I keep seeing skylines driving around with GTR badge on them when they are not GTR's ! 

Why do people put GTR badges on them? Why not just purchase a GTR if thats what you want. 

I just think to my self what a prat when i see it.


----------



## ChrisIsle (Sep 17, 2009)

Some people just don't have GTR money I would of thought. A GTT R34...£6k ish, badge £2. A Real R34 GTR...£20k ish...Free badges.

I don't see what the problem is really, it's down to the owner. I remember being younger putting RS turbo body kits on XR3i's. Did not think it made me a prat. Just liked look of it.


----------



## mattysupra (Oct 31, 2008)

fair point that maybe they cant afford a GTR. 

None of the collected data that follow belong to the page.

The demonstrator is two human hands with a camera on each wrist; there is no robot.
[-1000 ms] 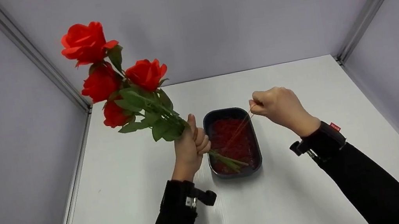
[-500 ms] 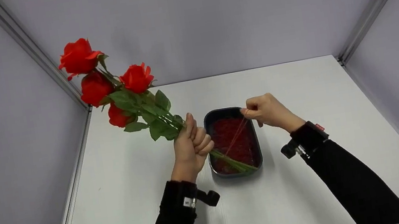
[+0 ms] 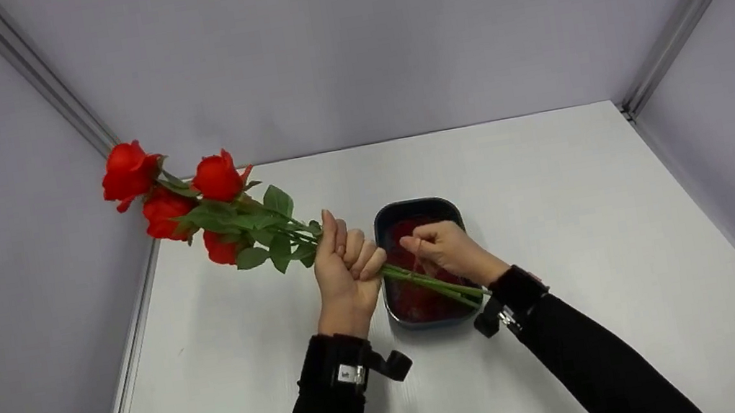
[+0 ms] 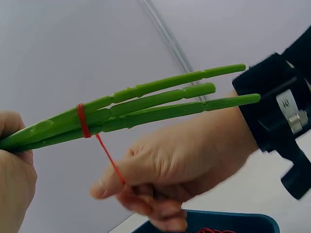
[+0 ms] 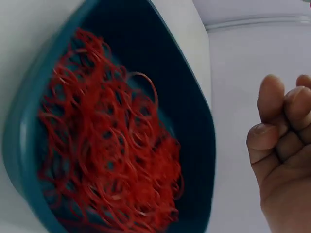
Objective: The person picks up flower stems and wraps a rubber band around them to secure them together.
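Observation:
My left hand (image 3: pixel 350 253) grips a bunch of red roses (image 3: pixel 171 201) by the green stems (image 3: pixel 431 283), with the blooms tilted low to the left. A red rubber band (image 4: pixel 83 121) is wrapped round the stems (image 4: pixel 160 103), and a stretched loop of it runs to my right hand (image 4: pixel 182 165). The right hand (image 3: pixel 426 244) pinches that loop just behind the stems, over a dark tray (image 3: pixel 380 220). Seen from the right wrist, the tray (image 5: pixel 193 92) is full of red rubber bands (image 5: pixel 107 155), and curled fingers (image 5: pixel 282 141) show at the right.
The tray stands mid-table on a white tabletop (image 3: pixel 571 205) enclosed by pale grey walls. An aluminium corner post (image 3: pixel 52 93) rises at the back left, another (image 3: pixel 687 5) at the back right. Both forearms wear black sleeves and wrist straps.
The left hand has tipped the roses down and to the left. The right hand has come left and nearer, from beyond the tray to just beside the stems, so the stretched band is shorter.

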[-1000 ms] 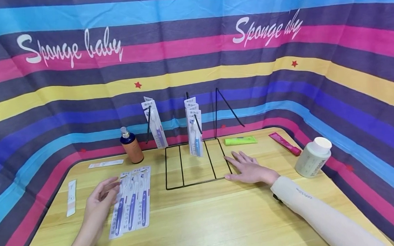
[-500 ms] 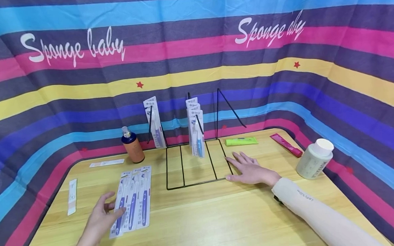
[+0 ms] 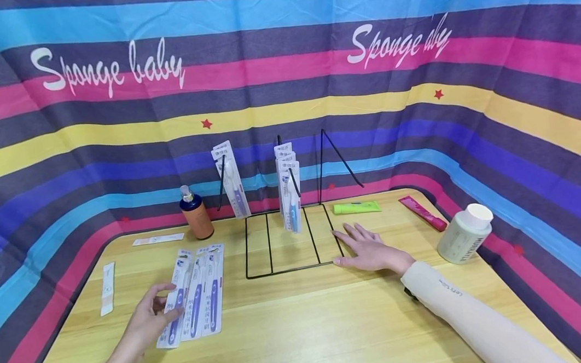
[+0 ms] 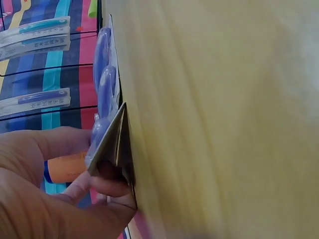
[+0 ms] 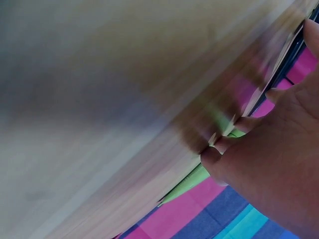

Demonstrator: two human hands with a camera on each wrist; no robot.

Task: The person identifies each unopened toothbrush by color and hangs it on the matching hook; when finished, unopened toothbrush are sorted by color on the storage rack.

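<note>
On the table at left lie several packaged purple toothbrushes. My left hand (image 3: pixel 147 320) pinches the leftmost packaged toothbrush (image 3: pixel 182 270) by its side edges. In the left wrist view the thumb is on the plastic front and fingers are tucked under the card back (image 4: pixel 115 137), which is tilted up off the table. The other two packaged toothbrushes (image 3: pixel 212 287) lie flat beside it, partly overlapping. My right hand (image 3: pixel 365 249) rests with fingers spread at the right side of the black wire rack (image 3: pixel 295 269), fingertips at its base wire.
Packaged toothbrushes hang on the rack's left hook (image 3: pixel 232 179) and middle hook (image 3: pixel 291 198); its right hook (image 3: pixel 341 159) is bare. Around stand an orange bottle (image 3: pixel 197 216) and a white-capped bottle (image 3: pixel 463 238). A green tube (image 3: pixel 356 207), pink tube (image 3: pixel 422 213) and slim sachets (image 3: pixel 107 288) lie nearby.
My left hand has come down onto the leftmost packaged toothbrush and gripped it; that pack has shifted slightly left and tilted up. My right hand stays in place.
</note>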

But if i had the money for a 34 gtt and i wanted a GTR i would go out a buy a 32 GTR for the same sort of cost not buy a 34gtt and stick a badge on it .


----------



## ChrisIsle (Sep 17, 2009)

Maybe the insurance then is the killer? It's a big jump from GTS/GTT to GTR. Even if it is a R32. As soon as you mention GTR to the man on the other end of the phone, you can hear him laughing. 

I think it's like any boy racer jobby. When you are young, you want the "fast" version, but can't afford it or insure it. So you just make it look like one. I'm sure plenty of older boys on here will have put GT badges or Lotus badges on their Cortina's etc.


----------



## TAZZMAXX (Mar 9, 2010)

ChrisIsle said:


> I'm sure plenty of older boys on here will have put GT badges or Lotus badges on their Cortina's etc.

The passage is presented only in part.